**THE TASK:** Using the records below, please work out how many lines contain "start"; answer with the number alone.

Records from a data source:
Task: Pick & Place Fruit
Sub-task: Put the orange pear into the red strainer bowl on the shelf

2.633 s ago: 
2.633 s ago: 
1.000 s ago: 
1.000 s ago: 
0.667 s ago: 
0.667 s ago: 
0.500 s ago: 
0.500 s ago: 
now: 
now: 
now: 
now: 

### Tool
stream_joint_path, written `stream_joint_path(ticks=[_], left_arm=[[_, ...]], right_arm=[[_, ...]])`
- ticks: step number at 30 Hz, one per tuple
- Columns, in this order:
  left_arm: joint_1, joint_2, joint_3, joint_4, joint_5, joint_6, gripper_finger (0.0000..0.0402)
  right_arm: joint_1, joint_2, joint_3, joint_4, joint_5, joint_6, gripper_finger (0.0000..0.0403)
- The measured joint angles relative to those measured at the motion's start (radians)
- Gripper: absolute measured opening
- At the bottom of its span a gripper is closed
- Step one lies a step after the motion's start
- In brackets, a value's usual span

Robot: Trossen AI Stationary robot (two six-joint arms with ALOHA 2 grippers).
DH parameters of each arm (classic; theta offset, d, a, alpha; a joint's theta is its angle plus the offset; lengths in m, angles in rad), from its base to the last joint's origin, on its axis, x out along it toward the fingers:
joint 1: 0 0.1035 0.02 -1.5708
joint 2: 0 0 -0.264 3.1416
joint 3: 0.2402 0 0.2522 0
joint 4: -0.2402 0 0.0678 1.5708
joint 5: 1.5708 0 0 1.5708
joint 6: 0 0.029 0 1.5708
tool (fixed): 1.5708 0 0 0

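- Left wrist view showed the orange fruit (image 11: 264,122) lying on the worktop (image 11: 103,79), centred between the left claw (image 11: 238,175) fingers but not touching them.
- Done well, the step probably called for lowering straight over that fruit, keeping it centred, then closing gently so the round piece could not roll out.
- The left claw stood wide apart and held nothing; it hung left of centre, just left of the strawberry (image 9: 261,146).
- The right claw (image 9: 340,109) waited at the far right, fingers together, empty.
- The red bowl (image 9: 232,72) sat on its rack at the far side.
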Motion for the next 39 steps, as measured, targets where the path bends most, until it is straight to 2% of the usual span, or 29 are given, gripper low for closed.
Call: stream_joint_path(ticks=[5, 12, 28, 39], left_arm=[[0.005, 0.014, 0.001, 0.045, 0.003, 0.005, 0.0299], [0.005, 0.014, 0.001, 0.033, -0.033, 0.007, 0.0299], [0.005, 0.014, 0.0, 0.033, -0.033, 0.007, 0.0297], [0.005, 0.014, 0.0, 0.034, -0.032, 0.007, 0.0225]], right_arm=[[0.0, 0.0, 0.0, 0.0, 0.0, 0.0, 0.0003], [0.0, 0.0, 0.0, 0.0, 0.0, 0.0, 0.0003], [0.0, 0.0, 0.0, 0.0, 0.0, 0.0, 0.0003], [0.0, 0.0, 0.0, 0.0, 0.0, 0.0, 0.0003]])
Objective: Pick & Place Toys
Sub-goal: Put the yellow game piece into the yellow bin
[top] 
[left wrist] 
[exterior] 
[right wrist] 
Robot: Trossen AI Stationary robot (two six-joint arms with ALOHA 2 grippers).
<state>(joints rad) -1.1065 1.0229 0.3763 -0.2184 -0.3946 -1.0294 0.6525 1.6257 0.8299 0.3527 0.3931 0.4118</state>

**RESULT:** 2